A Heroic Collection
True-to-life heroes--real people who've accomplished attainable yet noteworthy things. This book holds a timeless and intriguing premise. (Particularly in a youth market so thoroughly saturated with fictitious super heroes.)
While the title led me to expect said heroes would be derived from the male sex, sixteen women actually make an appearance within this book; including Mother Theresa, Harper Lee, and Harriet Tubman. The diversity is vast--as are the eras these chosen figures were born into. Said "Heroes" range from politicians and religious figures to athletes, entertainers, and activists. The author even indulges in a bit of sentimentality by including a section for both his own mother and grandfather.
Coming in at a total of 52 two-page spreads, this work presents a wide range of individuals (and two team duos) who have left an indelible mark on the world. The layout consists of a black & white picture of said hero or hero team, a tribute explanation, and a quote.
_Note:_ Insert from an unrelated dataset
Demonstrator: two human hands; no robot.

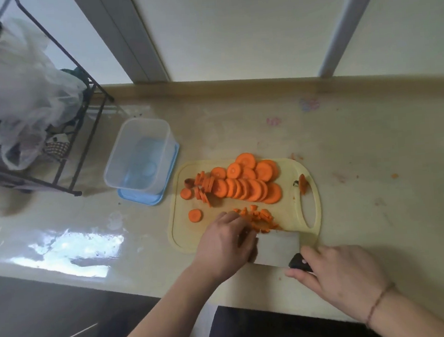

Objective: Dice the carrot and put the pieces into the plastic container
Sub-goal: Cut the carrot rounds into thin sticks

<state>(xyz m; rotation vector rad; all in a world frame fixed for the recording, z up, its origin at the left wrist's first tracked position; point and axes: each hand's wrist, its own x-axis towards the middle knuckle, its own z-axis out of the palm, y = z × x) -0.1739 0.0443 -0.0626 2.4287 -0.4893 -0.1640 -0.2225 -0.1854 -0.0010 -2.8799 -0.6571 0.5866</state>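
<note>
Curling over a small heap of diced carrot (pixel 259 218), the fingers of the left hand (pixel 226 243) press down on the pieces at the near edge of the board (pixel 182 224), right beside the flat of the cleaver (pixel 277 247). The right hand (pixel 341 278) grips the cleaver's black handle (pixel 300 263), thumb along its near side, a thin cord bracelet (pixel 380 300) at the wrist. Farther back on the pale yellow board lies a fanned row of carrot slices (pixel 243 182), with one slice (pixel 195 215) lying alone to the left and a stub end (pixel 302 183) by the handle slot on the right. Just left of the board stands the clear container (pixel 140 156), set on its blue lid (pixel 141 198); no carrot shows in it. All this rests on a glossy beige counter (pixel 374 156) flecked with orange scraps and catching window glare at the near left. A black wire rack (pixel 80 142) holding plastic bags (pixel 18 91) stands at the far left. Behind the counter rises a pale wall with grey frame uprights (pixel 136 42).
</note>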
Three blank, lined pages at the back encourage readers to write down their own personal hero's story, and leaves a designated place for said hero's picture. (I'm guessing this book must have preceded 'Heroes For My Daughter,' as that one has seven pages dedicated to this, along with a higher number of hero bios.)
The book is very closely tied to its counterpart, Heroes For My Daughter. Perhaps a little too closely--as there is exact cut-and-paste overlap in several of the hero bios between them. Mahatma Gandhi, Lucille Ball, Eleanor Roosevelt, Amelia Earhart, Rosa Parks, Abraham Lincoln, and Teri Meltzer at the very least. Although, it is difficult to tell if there are more, as the heroes are listed in no readily discernible order and there is no appendix at the end to aid in searching for them. (And yes, you will note this paragraph of my review is essentially a cut-and-pasted replica of one I used in the aforementioned related book. It seemed only fair.)
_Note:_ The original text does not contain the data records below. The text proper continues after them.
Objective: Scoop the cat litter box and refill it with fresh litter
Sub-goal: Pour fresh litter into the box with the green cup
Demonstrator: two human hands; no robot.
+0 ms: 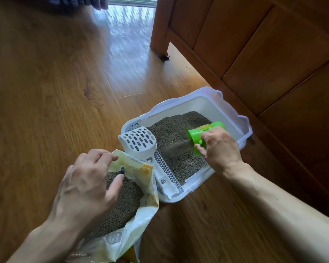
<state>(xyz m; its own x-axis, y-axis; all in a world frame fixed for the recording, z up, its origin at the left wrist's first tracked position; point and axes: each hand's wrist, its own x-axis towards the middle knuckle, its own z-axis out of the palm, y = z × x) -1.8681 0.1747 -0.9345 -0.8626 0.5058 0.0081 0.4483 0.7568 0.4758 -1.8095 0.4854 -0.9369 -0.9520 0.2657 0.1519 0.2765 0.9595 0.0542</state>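
Gripping a tilted green cup [205, 132], the right hand [219, 149] pours litter into the white litter box [241, 128] on the floor; the left hand [87, 184] pinches the open litter bag [141, 211] rim, near left.

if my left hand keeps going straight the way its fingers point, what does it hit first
Probably the white slotted scoop resting on the litter box edge, just beyond the bag's open rim that the left hand holds. Depth is hard to judge.
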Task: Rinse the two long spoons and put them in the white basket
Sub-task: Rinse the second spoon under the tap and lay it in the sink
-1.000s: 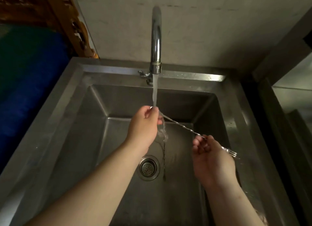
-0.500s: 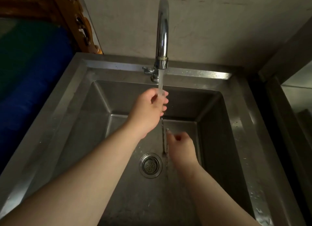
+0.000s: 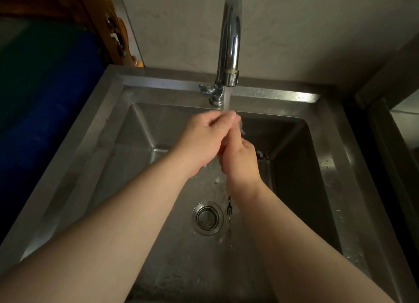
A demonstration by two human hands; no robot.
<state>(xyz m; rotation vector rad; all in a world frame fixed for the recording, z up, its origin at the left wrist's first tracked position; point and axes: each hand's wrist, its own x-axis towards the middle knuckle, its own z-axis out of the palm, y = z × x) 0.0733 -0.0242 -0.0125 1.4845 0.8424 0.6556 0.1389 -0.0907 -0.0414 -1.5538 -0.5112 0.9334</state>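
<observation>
Dim overall, warm-grey cast, no hard light source in shot. Brightest bits: glare streak down the tap (image 3: 229,42) spout and a pale sheen along the sink (image 3: 272,95) back rim, so light seems to come from above/behind the cam. Right inner wall of the basin nearly black; left edge of frame falls into deep blue-black shadow. Forearms evenly lit, soft shadows only. Wide-angle bend: sink edges splay outward toward the corners, wall lines bow. Motion blur on the fingers under the water (image 3: 226,98); splash below them smeared. Drain (image 3: 207,217) fairly sharp w/ small highlights.
</observation>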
The general layout and excessive smallness of font on the right-sided sections tends to give it a more coffee table book feel than children's book. Information provided is fairly brief and superficial, making minimal use of white space in some cases (i.e. the bio on the Wright brothers only amounts to a handful of sentences.) But there is definitely enough potential here to pique one's interest into further research.